Monday, 1 April 2013

Singlish - Sinhala Unicode translator API in JAVA

     Hmmmm…. After a long time nuh… ;) My 2nd post… On this post I’m going to introduce a JAVA API for Singlish to Sinhala Unicode transliation or in other words an API to translate English typed sinhala text to Sinhala Unicode characters with a small application which build using the API.

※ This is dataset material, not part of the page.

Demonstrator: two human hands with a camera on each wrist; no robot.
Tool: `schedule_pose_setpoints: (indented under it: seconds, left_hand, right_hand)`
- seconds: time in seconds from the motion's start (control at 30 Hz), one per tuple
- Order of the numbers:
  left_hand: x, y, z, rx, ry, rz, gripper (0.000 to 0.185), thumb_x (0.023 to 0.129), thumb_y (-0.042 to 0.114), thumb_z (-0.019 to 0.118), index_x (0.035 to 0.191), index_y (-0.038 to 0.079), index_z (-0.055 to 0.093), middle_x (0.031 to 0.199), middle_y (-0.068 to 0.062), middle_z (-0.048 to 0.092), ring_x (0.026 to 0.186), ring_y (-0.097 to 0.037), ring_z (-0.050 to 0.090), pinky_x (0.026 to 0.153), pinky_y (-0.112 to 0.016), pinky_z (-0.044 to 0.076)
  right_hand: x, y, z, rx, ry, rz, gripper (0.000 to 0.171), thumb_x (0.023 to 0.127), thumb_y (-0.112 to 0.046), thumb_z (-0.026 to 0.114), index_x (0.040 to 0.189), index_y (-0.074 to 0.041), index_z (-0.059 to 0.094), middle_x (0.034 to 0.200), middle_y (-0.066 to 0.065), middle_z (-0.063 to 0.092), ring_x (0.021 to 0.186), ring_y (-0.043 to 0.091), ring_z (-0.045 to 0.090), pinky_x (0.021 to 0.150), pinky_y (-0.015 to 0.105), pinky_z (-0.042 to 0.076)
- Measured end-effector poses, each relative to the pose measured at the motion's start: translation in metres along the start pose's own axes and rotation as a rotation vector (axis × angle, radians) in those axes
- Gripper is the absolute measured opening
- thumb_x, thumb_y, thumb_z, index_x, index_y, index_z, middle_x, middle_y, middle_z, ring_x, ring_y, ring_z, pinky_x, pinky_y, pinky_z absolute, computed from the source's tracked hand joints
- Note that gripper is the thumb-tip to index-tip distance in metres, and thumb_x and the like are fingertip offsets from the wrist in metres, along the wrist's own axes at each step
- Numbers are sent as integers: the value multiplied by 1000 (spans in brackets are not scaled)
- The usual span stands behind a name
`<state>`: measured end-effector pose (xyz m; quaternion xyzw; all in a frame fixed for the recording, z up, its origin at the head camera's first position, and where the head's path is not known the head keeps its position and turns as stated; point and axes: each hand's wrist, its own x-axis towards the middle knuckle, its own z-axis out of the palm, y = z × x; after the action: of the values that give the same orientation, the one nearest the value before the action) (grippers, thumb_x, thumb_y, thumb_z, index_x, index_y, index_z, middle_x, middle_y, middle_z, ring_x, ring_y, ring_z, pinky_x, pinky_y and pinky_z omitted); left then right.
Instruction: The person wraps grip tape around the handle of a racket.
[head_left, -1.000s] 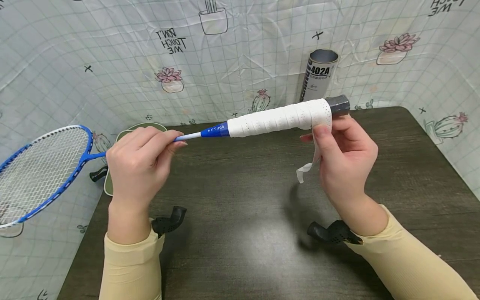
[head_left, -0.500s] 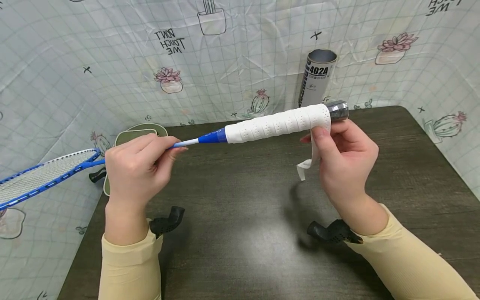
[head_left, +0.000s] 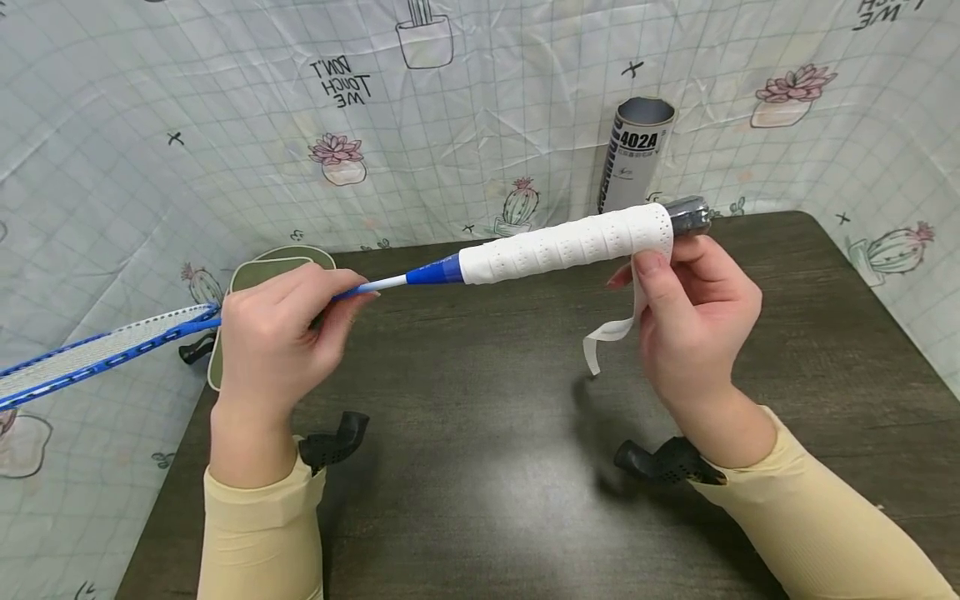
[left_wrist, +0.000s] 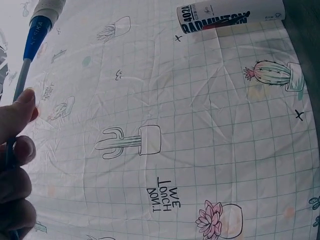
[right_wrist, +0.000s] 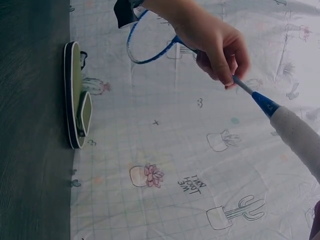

     This code + API have some nice features to enhance the usability of this application. The API can use for applications that need to translate the user type english text into Sinhala Unicode at the editing place. To represent consonant modifiers you can use either uppercase letters or the same lowercase letters. User should use minus symbol to combine letters (බැඳි අකුරු), for example to type ක් letter k-SHA should use. “-“ will be ignored in the translated text and it may use to combine letter. But if user wants to type “-“ sign, then two minus letters should use as ”--”. Other features and corresponding English letters of the API has described in the user guide.

     You can get the java files from the links at the bottom. When considering about using these classes in applications, there are two main approaches to use them.

     So I’ll start from the easy way. You can directly add the Sinhala to English translation capability to your swing application’s text component, which inherited from JTextComponent by setting the document filter.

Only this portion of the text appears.